CHEETAHS at RISK! Illegal wildlife trafficking, habitat destruction, loss of genetic diversity…

CHEETAHS at RISK! Illegal wildlife trafficking, habitat destruction, loss of genetic diversity…

It’s ALARMING!

Africa’s cheetah population has drastically declined. It’s estimated that only about 7,000 remain in the wild (just 1,300 in South Africa). They have been reduced from eight subspecies to just one. They can only be found on 10% of their historical range. In just one African country, Somaliland, at least 300 cheetah cubs are smuggled and sold every year.

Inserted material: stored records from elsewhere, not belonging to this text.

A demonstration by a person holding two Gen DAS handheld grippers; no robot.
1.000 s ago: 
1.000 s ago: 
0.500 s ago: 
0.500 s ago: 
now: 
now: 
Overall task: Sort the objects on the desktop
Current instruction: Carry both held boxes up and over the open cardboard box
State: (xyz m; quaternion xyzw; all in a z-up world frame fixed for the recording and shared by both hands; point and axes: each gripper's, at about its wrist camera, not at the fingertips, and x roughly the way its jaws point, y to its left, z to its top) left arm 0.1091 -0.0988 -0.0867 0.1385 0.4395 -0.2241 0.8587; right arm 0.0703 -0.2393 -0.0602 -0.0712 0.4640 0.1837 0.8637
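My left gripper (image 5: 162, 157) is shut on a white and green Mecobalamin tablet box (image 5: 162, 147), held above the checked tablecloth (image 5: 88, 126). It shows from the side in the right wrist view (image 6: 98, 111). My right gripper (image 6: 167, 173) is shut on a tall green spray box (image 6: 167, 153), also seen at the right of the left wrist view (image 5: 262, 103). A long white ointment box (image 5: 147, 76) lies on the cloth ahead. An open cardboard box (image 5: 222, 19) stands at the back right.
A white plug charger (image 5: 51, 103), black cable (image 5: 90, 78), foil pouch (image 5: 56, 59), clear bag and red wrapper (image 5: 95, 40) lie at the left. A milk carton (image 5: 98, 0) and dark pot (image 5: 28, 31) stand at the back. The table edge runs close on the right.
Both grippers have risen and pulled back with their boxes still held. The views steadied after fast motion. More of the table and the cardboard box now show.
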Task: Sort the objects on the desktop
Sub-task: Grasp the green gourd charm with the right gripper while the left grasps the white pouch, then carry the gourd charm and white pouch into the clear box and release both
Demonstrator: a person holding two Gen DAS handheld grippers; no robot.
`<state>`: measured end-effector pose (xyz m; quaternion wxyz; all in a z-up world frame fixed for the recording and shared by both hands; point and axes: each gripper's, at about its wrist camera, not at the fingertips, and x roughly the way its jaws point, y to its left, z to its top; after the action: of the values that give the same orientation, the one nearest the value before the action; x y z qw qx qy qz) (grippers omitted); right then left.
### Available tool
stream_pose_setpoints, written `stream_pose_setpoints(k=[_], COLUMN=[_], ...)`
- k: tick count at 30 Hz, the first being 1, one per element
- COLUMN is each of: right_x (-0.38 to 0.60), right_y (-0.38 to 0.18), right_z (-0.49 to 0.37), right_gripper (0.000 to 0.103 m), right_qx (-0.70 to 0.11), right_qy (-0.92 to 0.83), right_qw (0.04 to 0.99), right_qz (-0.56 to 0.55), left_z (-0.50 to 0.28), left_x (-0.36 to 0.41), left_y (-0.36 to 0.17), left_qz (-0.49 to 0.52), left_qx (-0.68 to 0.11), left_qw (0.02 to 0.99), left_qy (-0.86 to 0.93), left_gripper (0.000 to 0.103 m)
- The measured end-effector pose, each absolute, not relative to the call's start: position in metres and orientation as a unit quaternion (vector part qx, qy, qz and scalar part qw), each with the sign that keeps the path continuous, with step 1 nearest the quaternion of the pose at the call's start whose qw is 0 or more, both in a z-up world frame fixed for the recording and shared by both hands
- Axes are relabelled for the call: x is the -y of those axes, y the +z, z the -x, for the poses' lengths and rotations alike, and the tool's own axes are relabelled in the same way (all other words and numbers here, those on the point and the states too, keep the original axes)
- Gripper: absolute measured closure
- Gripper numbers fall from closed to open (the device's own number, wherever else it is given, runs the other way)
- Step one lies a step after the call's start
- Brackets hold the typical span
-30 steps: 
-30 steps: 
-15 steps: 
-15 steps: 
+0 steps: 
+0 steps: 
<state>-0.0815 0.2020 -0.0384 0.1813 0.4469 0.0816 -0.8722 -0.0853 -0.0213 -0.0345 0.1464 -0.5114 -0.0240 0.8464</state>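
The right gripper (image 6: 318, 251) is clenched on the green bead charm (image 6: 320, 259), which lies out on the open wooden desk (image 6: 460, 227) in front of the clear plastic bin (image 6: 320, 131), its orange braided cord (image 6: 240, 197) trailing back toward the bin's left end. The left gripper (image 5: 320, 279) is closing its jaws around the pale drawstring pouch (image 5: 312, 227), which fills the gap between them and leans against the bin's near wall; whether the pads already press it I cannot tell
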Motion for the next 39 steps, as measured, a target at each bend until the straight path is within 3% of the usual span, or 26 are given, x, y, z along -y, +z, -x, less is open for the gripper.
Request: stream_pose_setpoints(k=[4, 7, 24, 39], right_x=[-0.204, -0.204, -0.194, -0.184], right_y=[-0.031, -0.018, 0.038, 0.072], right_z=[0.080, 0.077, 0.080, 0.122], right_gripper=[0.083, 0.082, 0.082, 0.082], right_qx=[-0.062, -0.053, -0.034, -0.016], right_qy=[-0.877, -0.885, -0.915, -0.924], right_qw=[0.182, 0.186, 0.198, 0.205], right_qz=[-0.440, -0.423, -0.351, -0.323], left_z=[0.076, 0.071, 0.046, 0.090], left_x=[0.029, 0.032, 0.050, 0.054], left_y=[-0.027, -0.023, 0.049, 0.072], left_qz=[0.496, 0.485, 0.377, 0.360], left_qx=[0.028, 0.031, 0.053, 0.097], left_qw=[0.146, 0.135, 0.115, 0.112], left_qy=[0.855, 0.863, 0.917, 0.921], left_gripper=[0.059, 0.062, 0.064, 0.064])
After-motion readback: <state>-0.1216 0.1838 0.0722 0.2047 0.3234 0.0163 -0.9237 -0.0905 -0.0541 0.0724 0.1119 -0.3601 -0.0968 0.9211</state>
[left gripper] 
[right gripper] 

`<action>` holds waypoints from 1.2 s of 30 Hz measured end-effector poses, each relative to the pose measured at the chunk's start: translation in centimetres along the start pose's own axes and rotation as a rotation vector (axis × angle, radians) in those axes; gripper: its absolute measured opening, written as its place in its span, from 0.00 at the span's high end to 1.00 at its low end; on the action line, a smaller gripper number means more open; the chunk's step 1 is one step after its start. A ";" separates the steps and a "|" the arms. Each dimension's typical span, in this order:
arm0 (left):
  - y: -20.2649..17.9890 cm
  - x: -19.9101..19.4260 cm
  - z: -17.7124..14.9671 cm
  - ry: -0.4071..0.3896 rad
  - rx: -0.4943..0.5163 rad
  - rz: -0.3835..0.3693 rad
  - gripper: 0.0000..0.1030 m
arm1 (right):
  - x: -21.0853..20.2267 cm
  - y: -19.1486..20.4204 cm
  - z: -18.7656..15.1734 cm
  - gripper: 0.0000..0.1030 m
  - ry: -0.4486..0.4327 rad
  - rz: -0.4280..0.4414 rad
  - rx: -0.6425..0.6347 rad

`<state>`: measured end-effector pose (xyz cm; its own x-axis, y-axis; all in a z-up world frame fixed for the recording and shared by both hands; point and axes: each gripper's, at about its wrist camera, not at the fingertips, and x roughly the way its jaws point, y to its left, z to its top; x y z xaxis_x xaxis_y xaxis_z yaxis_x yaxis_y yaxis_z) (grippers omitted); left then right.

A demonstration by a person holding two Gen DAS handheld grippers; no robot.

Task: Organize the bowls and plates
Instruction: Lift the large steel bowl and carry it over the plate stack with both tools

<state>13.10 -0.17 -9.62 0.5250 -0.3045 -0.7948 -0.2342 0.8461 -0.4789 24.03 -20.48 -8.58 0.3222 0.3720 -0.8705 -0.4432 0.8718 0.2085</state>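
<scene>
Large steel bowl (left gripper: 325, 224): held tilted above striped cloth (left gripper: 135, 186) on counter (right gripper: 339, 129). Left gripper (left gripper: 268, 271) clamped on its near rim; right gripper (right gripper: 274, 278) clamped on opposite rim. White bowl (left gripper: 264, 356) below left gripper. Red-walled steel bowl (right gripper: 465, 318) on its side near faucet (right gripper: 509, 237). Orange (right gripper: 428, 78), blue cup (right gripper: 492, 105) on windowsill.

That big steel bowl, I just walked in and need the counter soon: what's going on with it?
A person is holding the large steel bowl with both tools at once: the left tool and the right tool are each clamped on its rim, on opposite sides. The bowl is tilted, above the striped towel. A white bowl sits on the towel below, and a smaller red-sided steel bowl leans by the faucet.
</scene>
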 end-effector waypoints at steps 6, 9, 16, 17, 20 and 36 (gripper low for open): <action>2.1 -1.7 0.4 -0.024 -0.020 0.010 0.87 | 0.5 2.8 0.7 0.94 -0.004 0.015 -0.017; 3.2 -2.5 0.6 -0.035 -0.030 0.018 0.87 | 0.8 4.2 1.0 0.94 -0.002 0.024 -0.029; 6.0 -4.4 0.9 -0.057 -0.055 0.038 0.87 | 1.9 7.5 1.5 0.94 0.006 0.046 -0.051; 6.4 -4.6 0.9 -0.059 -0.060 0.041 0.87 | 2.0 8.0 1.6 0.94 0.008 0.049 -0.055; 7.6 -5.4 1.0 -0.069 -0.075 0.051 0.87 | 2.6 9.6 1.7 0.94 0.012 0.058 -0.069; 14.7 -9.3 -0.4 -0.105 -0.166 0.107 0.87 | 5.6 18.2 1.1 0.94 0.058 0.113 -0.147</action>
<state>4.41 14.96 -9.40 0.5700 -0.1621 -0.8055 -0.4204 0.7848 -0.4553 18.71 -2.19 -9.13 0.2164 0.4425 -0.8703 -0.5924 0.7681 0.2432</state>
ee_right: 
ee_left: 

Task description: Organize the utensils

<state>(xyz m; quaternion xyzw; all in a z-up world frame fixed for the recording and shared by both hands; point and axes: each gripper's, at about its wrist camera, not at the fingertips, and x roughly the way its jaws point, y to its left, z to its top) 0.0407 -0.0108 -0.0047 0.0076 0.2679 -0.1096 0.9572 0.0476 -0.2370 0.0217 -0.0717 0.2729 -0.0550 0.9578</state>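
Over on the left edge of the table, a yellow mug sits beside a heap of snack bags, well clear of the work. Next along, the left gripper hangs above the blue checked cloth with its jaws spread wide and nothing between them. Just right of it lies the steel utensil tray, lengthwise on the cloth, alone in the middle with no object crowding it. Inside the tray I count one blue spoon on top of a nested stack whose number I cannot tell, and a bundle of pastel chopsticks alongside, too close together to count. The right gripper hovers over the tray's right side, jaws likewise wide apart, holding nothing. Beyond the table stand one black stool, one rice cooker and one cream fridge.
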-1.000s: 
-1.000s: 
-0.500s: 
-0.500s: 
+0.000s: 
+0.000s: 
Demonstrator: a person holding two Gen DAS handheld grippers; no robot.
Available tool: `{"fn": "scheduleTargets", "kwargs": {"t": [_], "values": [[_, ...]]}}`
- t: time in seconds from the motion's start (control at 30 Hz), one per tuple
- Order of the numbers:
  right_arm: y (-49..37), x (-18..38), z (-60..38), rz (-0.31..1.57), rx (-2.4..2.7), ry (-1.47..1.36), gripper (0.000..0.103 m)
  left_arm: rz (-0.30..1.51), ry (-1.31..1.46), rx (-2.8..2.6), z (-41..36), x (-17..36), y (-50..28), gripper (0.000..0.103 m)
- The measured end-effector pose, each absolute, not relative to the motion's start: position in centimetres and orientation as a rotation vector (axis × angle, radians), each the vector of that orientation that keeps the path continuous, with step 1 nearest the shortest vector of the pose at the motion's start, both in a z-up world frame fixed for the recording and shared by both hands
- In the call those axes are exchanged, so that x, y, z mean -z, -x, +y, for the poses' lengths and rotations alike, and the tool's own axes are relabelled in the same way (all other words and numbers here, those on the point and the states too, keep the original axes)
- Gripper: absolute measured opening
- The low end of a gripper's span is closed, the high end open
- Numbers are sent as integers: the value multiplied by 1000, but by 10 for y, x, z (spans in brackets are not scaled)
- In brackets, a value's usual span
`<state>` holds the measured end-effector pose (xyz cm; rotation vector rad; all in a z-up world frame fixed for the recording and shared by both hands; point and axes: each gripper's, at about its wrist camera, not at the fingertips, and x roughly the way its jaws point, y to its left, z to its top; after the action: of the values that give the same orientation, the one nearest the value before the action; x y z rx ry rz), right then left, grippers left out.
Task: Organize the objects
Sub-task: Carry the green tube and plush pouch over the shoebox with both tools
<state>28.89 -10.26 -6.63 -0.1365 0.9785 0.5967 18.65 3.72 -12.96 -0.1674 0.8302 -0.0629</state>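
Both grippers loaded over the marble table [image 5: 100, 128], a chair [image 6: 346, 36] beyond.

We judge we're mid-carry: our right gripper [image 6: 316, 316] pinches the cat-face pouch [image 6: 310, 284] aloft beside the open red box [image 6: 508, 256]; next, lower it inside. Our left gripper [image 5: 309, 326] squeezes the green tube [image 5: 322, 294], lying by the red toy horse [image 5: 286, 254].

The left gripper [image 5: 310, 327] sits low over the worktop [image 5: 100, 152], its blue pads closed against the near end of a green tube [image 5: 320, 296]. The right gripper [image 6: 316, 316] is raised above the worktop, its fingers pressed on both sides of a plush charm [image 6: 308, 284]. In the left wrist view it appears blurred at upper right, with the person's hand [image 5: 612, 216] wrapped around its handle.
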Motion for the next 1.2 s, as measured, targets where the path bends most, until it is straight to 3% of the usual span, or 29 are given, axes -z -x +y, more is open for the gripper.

CHEETAHS at RISK! Illegal wildlife trafficking, habitat destruction, loss of genetic diversity…

It should come as no surprise that the cheetah is today listed on the International Union for Conservation of Nature’s (IUCN) RED LIST of Threatened Species.

And you can be certain that Animal Survival International (ASI) is committed to using all its power to help save the cheetah in South Africa! We need your help!

While South Africa is recognized as the only country in the world with an increasing population of cheetahs – there remains massive reason for concern. Indeed, intensive conservation programs have helped the cheetah population in South Africa increase from approximately 500 in 1975 to a little more than twice this number today – this is progress, but it has taken 45 years!

Contrast the number of cheetahs today with the more than 100,000 cheetahs who once roamed the African bush!

Cheetahs are threatened and at risk of extinction for several reasons:

  • They are caught and sold alive into the exotic pet market,
  • poached for their skin,
  • illegally trophy hunted, and
  • subject to the unrelenting destruction of their habitat.

 

CHEETAHS at RISK! Illegal wildlife trafficking, habitat destruction, loss of genetic diversity…

On top of all these pressures, scientists warn that cheetah reproduction is being considerably slowed because of climate change. Due to warmer temperatures, male cheetah’s testosterone levels have been reducing and sperm counts 10 times lower than that of domestic cats are being found.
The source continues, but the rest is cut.